Question:
I've been thinking about the following problem.
Now I am working on a library of generalized containers and algorithms, I do it in C because it is physically impossible to use pluses where this library will be used. Using GLib is also undesirable.
Almost the entire library has already been written, and I had time to think about some of the subtleties of the implementation.
I know C ++ and STL well, therefore, when implementing containers and algorithms, I often focus on the performance of STL as a benchmark, so that the C version of the container is not slower and not more gluttonous.
But in some cases this is not easy to achieve.
For example, judging by the tests, std::vector contains a pointer to a solid block of memory that stores the objects themselves, not pointers to them. This is easily implemented in C as well. And it works even a little faster than the plus option.
But is it possible to implement generalized linked lists, hash tables, and trees in C without using an extra pointer to void ?
For example, for a linked list node to contain not three pointers – prev , next , data , but two pointers and a data block of a given size and alignment?
In some cases, this would reduce memory consumption (but this is inaccurate), and in most cases it would increase the speed of data access (this is also inaccurate) …
But to implement this in C , apparently, you need to use black macro magic, which takes into account the size of the pointer, the alignment required for the node data, and other subtleties.
I've been fiddling with GLib , and pretty much everything uses a simple version of a generic node, such as a linked list:
struct s_node
{
struct s_node *prev, *next;
void *data;
};
The same applies to nodes in trees and hash tables.

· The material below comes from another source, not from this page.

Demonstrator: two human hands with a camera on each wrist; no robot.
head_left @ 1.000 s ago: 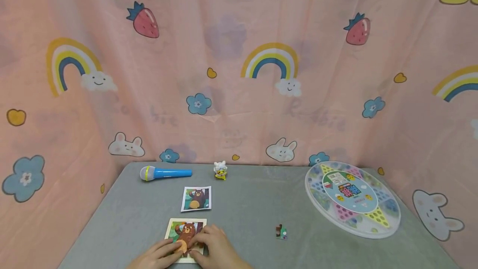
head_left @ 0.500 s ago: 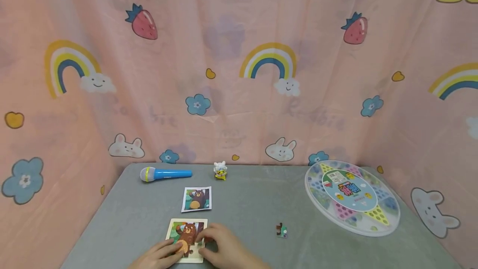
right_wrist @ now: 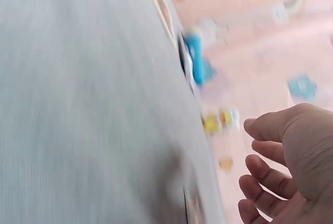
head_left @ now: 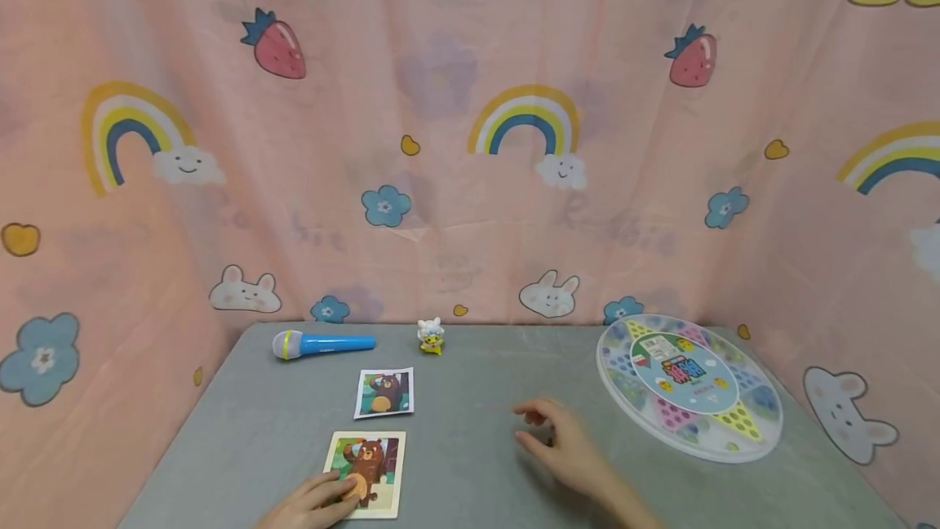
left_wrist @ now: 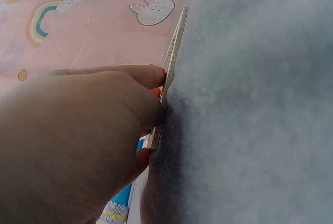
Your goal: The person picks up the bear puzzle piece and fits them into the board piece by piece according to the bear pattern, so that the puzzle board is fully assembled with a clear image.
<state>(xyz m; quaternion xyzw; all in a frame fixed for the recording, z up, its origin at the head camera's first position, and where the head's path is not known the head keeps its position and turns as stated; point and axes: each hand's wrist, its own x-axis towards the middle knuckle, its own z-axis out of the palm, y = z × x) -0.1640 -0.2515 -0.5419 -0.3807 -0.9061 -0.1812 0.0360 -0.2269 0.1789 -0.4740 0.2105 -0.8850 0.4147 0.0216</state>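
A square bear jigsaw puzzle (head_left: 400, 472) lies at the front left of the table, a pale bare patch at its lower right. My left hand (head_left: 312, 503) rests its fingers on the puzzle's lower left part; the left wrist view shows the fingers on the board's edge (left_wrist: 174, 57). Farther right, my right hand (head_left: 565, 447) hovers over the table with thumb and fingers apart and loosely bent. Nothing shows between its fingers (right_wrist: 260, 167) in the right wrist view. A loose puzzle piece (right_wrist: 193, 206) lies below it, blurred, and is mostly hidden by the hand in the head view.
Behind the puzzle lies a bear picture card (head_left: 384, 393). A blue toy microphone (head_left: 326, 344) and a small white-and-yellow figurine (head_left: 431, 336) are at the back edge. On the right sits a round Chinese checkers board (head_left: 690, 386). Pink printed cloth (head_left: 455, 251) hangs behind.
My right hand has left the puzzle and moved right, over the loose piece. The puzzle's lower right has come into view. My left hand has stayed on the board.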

Why is it so? Is it only because the storage in the linked list node of the N-byte data itself with the necessary alignment requires bad crutches? Or is it related to something else?
Answer:
It's not clear what the catch is. Take and make a block with two pointers and a place for user data. Alternatively, node_header can be embedded in user data on its side, in which case it would be an intrusive list.
struct node;
typedef struct node node_t;
struct node_header;
typedef struct node_header node_header_t;
struct node_header
{
node_t * p_prev;
node_t * p_next;
};
node_t * make_node(size_t const data_size)
{
char * const p_block = calloc(1, sizeof(node_header_t) + data_size);
return (node_t *) p_block;
}
node_t * get_next(node_t * const p_node)
{
node_t * p_next = NULL;
if(p_node)
{
p_next = ((node_header_t *) p_node)->p_next;
}
return p_next;
}
void * get_data(node_t * const p_node)
{
void * p_data = NULL;
if(p_node)
{
p_data = (void *)(((char *) p_node) + sizeof(node_header_t));
}
return p_data;
}